**The task:** The answer must be the data, repeated exactly.

**Recorded data:**
━━━━━━━━━━━━━━━━━━━━

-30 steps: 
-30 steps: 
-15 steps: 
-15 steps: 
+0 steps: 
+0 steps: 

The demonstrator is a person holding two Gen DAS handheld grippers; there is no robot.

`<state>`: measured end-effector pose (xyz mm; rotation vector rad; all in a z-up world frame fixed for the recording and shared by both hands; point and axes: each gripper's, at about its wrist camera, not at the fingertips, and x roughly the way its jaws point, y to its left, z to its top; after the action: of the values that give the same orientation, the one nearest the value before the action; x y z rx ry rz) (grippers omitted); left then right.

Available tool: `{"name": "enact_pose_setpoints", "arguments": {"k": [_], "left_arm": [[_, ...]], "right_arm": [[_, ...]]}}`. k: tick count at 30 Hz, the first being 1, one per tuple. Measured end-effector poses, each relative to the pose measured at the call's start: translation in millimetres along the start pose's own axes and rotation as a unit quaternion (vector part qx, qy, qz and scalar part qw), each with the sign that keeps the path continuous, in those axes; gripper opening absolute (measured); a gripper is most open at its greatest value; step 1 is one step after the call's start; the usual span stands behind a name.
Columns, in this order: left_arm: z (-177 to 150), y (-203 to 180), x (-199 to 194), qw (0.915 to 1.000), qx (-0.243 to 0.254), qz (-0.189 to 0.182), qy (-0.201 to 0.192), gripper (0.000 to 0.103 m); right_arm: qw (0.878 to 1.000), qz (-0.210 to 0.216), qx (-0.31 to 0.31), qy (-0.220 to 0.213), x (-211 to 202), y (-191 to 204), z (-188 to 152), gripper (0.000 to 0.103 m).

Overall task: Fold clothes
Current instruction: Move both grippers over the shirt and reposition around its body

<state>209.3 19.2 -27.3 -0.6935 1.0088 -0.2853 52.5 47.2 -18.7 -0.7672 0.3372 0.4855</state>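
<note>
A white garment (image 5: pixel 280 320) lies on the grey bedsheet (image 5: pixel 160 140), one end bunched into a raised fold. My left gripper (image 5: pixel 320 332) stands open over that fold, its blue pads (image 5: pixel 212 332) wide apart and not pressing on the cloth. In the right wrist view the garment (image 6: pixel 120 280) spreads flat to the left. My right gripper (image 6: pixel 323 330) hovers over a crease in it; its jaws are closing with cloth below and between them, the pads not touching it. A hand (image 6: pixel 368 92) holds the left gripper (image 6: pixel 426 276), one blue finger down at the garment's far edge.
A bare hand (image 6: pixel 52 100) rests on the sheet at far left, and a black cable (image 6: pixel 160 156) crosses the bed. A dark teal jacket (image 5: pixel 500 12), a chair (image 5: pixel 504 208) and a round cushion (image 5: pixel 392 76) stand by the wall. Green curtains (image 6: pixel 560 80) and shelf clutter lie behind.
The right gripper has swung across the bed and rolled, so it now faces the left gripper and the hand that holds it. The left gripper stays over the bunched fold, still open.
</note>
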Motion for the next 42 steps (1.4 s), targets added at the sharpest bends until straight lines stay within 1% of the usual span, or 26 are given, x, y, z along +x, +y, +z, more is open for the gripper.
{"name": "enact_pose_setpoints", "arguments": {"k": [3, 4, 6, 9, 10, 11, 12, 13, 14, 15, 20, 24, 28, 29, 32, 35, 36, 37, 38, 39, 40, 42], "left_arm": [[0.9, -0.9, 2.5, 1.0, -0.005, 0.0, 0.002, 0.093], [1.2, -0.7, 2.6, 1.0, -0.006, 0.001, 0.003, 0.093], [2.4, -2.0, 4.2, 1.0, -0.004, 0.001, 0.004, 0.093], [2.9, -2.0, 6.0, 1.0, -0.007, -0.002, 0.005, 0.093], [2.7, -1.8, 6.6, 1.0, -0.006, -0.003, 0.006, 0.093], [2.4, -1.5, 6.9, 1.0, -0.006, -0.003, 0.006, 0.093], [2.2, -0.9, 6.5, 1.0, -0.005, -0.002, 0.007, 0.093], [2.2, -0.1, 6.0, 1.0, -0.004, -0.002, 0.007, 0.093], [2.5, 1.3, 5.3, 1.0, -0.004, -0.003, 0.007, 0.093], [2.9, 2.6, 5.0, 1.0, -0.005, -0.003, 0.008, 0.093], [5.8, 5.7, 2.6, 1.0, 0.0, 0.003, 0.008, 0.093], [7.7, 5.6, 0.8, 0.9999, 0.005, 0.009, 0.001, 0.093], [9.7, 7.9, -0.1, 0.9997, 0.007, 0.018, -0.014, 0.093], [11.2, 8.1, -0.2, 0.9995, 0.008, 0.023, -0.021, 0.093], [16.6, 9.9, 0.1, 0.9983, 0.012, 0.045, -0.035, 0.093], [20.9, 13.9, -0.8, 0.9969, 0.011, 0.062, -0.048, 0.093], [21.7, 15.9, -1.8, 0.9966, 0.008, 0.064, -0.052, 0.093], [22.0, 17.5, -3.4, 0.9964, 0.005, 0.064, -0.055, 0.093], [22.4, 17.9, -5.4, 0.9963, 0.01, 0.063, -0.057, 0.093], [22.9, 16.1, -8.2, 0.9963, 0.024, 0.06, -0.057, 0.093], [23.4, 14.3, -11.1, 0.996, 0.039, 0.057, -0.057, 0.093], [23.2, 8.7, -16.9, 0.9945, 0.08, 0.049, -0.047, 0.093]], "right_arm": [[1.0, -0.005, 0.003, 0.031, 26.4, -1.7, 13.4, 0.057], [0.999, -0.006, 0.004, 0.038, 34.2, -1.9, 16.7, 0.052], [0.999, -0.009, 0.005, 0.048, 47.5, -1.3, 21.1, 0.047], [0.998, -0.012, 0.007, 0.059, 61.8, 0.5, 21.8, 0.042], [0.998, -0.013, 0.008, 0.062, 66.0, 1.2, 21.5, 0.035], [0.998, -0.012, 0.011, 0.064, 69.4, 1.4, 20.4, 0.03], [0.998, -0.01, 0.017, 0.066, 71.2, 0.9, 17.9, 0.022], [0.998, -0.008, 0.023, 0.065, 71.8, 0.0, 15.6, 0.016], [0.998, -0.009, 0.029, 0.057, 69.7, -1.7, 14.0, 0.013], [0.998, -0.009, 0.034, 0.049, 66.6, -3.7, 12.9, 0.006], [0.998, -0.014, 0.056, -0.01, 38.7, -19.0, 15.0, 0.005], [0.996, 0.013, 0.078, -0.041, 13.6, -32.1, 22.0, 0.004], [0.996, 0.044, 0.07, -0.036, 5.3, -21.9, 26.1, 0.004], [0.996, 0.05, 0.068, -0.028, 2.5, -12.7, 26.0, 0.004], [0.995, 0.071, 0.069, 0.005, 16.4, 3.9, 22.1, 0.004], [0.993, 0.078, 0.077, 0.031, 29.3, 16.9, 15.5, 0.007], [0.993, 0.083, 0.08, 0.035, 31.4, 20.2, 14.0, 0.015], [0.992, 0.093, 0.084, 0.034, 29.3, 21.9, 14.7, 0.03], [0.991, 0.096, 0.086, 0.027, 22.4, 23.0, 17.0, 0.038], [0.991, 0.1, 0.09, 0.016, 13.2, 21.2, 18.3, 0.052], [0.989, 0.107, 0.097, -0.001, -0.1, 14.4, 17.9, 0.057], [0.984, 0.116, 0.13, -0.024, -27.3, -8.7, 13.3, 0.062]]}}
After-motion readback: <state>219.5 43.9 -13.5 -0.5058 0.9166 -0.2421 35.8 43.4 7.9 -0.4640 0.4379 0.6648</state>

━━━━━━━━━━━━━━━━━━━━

**Result:**
-30 steps: 
-30 steps: 
-15 steps: 
-15 steps: 
+0 steps: 
+0 steps: 

The demonstrator is a person holding two Gen DAS handheld grippers; there is no robot.

`<state>`: measured end-effector pose (xyz mm; rotation vector rad; all in a z-up world frame fixed for the recording and shared by both hands; point and axes: each gripper's, at about its wrist camera, not at the fingertips, and x roughly the way its jaws point, y to its left, z to its top; after the action: of the values that give the same orientation, the one nearest the value before the action; x y z rx ry rz) (grippers omitted); left then right.

Available tool: `{"name": "enact_pose_setpoints", "arguments": {"k": [_], "left_arm": [[_, ...]], "right_arm": [[_, ...]]}}`. k: tick count at 30 Hz, the first being 1, one per tuple. Measured end-effector poses, each relative to the pose measured at the call's start: translation in millimetres along the start pose's own axes and rotation as a unit quaternion (vector part qx, qy, qz and scalar part qw), each with the sign that keeps the path continuous, in those axes; gripper opening absolute (measured); a gripper is most open at its greatest value; step 1 is one step after the call's start; the usual span stands behind a name.
Columns, in this order: left_arm: z (-177 to 150), y (-203 to 180), x (-199 to 194), qw (0.915 to 1.000), qx (-0.243 to 0.254), qz (-0.189 to 0.182), qy (-0.201 to 0.192), gripper (0.000 to 0.103 m); right_arm: qw (0.878 to 1.000), qz (-0.210 to 0.216), qx (-0.31 to 0.31), qy (-0.220 to 0.213), x (-211 to 202), y (-191 to 204), z (-188 to 152), gripper (0.000 to 0.103 m).

Overall task: Fold clothes
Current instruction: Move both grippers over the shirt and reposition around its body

<state>209.3 19.2 -27.3 -0.6935 1.0088 -0.2853 52.5 47.2 -18.7 -0.7672 0.3372 0.4855</state>
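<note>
A white garment (image 5: pixel 280 320) lies on the grey bedsheet (image 5: pixel 160 140), one end bunched into a raised fold. My left gripper (image 5: pixel 320 332) stands open over that fold, its blue pads (image 5: pixel 212 332) wide apart and not pressing on the cloth. In the right wrist view the garment (image 6: pixel 120 280) spreads flat to the left. My right gripper (image 6: pixel 323 330) hovers over a crease in it; its jaws are closing with cloth below and between them, the pads not touching it. A hand (image 6: pixel 368 92) holds the left gripper (image 6: pixel 426 276), one blue finger down at the garment's far edge.
A bare hand (image 6: pixel 52 100) rests on the sheet at far left, and a black cable (image 6: pixel 160 156) crosses the bed. A dark teal jacket (image 5: pixel 500 12), a chair (image 5: pixel 504 208) and a round cushion (image 5: pixel 392 76) stand by the wall. Green curtains (image 6: pixel 560 80) and shelf clutter lie behind.
The right gripper has swung across the bed and rolled, so it now faces the left gripper and the hand that holds it. The left gripper stays over the bunched fold, still open.
</note>
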Motion for the next 42 steps (1.4 s), targets added at the sharpest bends until straight lines stay within 1% of the usual span, or 26 are given, x, y, z along +x, +y, +z, more is open for the gripper.
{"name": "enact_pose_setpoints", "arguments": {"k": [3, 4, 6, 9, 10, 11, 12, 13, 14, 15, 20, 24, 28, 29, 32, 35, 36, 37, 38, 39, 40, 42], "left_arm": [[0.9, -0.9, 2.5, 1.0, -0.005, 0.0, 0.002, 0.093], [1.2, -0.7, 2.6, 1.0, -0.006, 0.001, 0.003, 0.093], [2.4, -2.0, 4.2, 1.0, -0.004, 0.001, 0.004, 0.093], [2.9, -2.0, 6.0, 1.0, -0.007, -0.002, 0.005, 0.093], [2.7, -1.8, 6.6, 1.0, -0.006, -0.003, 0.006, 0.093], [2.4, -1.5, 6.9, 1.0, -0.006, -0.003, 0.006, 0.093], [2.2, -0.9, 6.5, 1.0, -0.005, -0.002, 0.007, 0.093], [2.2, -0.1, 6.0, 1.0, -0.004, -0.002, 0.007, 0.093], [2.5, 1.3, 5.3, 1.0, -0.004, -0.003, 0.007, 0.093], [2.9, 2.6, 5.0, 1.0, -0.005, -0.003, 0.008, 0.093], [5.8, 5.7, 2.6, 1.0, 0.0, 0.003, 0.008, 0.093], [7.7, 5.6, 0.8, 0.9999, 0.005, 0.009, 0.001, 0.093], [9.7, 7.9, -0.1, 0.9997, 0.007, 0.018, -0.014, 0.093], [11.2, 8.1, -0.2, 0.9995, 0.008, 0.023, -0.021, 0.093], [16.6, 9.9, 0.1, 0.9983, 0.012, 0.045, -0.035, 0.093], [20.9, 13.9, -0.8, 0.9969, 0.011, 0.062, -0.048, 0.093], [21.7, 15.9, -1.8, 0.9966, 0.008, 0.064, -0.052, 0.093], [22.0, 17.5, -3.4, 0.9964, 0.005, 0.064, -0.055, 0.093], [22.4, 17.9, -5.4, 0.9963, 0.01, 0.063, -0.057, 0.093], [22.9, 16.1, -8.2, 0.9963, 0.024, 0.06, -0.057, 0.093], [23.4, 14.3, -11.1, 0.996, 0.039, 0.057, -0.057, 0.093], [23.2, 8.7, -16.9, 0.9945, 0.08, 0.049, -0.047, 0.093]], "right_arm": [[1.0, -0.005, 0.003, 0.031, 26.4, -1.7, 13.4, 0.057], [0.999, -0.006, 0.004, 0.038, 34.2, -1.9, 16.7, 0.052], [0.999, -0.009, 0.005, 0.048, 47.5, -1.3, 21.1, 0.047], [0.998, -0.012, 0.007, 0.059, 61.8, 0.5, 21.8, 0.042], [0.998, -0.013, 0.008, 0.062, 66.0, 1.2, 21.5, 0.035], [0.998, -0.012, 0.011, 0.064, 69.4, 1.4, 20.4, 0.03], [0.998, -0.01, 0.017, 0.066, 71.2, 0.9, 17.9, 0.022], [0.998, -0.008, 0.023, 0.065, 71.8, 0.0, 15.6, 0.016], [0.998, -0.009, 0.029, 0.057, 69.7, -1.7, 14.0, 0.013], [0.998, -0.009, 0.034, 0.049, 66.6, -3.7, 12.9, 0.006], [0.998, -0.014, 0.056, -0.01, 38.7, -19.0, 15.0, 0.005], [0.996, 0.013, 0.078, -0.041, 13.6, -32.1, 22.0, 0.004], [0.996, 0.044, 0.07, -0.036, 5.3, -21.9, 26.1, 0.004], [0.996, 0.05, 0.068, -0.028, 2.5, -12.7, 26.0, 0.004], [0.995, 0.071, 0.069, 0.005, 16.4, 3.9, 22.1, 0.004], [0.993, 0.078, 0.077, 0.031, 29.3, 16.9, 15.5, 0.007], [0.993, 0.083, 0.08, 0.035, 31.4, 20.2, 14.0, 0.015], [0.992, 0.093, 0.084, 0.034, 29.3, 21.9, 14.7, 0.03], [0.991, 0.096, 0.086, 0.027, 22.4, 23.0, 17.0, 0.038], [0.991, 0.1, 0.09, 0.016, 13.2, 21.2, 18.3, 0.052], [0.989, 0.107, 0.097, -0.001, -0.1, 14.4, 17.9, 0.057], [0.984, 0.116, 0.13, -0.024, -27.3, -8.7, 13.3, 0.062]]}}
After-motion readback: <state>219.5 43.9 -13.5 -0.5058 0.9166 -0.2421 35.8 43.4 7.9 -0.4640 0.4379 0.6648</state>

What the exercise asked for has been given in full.